Test how your app handles registry errors:

def test_my_app_handles_missing_models():
    """Test app behavior when requested model doesn't exist."""

    with patch("openai_model_registry.ModelRegistry.get_default") as mock_registry:
        from openai_model_registry import ModelNotSupportedError

        mock_registry.return_value.get_capabilities.side_effect = (
            ModelNotSupportedError("Model not found", model="nonexistent-model")
        )

        result = my_app_use_model("nonexistent-model")

        assert result.used_fallback_model == True
        assert result.error_logged == True

4. Test Parameter Validation Integration

If your app validates parameters using the registry:

def test_my_app_validates_parameters_correctly():
    """Test that your app properly validates model parameters."""

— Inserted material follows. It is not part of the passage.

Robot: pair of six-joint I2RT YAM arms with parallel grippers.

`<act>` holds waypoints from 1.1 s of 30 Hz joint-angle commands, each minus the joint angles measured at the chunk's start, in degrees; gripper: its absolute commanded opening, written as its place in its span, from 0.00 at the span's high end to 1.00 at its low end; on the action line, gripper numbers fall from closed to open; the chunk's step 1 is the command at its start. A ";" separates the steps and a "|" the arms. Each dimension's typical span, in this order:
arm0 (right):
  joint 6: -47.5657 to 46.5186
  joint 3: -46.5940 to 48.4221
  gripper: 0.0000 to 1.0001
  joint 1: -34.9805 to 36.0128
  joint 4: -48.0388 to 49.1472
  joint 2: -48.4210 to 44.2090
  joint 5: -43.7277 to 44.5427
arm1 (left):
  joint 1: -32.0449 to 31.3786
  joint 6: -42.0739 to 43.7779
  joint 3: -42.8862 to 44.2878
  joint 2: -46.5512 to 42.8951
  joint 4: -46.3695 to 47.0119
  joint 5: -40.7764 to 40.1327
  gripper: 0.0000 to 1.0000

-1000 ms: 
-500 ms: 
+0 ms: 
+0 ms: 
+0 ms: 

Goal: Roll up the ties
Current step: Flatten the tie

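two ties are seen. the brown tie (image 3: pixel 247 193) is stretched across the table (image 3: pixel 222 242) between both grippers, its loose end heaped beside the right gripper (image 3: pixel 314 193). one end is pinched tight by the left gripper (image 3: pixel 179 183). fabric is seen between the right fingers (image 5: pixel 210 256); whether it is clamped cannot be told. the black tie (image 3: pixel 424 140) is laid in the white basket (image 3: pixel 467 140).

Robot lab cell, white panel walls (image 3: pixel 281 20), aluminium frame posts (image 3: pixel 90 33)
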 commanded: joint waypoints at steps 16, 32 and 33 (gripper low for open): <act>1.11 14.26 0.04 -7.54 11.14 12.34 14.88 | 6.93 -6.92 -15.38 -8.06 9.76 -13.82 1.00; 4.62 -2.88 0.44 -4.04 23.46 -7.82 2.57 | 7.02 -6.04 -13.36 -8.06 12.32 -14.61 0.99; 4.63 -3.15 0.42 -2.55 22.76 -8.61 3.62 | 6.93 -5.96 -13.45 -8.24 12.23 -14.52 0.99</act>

    # Mock a model with specific parameter constraints
    mock_capabilities = Mock()
    mock_capabilities.validate_parameter.side_effect = [
        None,  # temperature=0.7 is valid
        ValueError("temperature must be between 0 and 2"),  # temperature=3.0 is invalid
    ]

    with patch("openai_model_registry.ModelRegistry.get_default") as mock_registry:
        mock_registry.return_value.get_capabilities.return_value = mock_capabilities

        # Test valid parameters
        result1 = my_app_call_openai("gpt-4o", temperature=0.7)
        assert result1.parameters_valid == True

        # Test invalid parameters
        result2 = my_app_call_openai("gpt-4o", temperature=3.0)
        assert result2.validation_error == True
        assert result2.error_message == "temperature must be between 0 and 2"

Integration Testing

For integration tests that need the full registry behavior:

def test_end_to_end_with_real_registry():
    """Integration test using the actual registry."""

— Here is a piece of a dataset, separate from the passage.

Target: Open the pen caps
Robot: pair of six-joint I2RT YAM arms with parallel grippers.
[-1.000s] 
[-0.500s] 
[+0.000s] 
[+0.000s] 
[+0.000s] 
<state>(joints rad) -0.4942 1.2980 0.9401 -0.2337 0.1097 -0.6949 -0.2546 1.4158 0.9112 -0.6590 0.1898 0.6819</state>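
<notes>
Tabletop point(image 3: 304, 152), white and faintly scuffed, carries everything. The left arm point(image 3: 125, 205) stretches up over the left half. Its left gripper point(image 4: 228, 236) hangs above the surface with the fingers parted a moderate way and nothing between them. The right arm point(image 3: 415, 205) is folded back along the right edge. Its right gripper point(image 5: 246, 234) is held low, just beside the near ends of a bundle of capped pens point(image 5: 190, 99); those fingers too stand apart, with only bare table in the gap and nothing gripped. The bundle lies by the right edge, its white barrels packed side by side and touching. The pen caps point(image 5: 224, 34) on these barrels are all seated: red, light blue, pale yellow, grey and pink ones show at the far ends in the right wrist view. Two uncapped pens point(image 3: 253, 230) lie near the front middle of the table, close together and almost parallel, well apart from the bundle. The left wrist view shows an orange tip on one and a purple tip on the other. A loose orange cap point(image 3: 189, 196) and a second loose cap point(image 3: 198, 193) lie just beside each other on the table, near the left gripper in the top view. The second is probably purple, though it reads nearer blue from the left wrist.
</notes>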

    # Use the real registry (ensure it's properly installed)
    registry = ModelRegistry.get_default()

    # Test with a model you know exists
    try:
        capabilities = registry.get_capabilities("gpt-4o")
        result = my_complete_workflow("gpt-4o", "test prompt")

        assert result.model_used == "gpt-4o"
        assert result.context_within_limits == True

    except Exception as e:
        pytest.skip(f"Integration test skipped due to registry issue: {e}")

This testing approach ensures your application properly integrates with the OpenAI Model Registry while maintaining test reliability and isolation.